**Exercise data:**
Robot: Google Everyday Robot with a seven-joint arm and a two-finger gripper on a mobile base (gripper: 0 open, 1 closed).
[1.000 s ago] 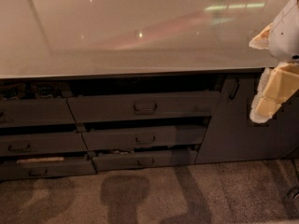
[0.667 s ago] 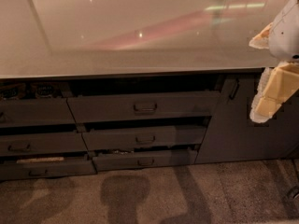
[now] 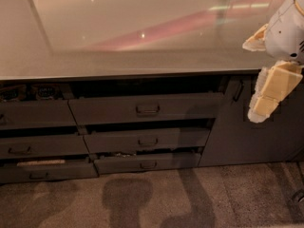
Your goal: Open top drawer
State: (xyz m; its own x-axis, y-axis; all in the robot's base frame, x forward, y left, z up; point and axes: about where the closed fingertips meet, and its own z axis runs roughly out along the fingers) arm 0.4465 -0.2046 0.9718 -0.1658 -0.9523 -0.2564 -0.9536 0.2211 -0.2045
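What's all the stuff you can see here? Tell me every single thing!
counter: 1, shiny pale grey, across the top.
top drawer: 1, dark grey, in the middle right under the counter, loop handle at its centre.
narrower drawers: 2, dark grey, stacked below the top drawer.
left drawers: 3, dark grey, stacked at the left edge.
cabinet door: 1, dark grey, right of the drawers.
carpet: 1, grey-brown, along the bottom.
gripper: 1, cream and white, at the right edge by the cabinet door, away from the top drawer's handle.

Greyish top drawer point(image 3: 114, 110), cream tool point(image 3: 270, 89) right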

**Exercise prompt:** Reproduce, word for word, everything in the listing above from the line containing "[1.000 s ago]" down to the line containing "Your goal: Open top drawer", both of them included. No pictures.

**Task response:**
[1.000 s ago] 
[0.667 s ago] 
[now] 
Your goal: Open top drawer

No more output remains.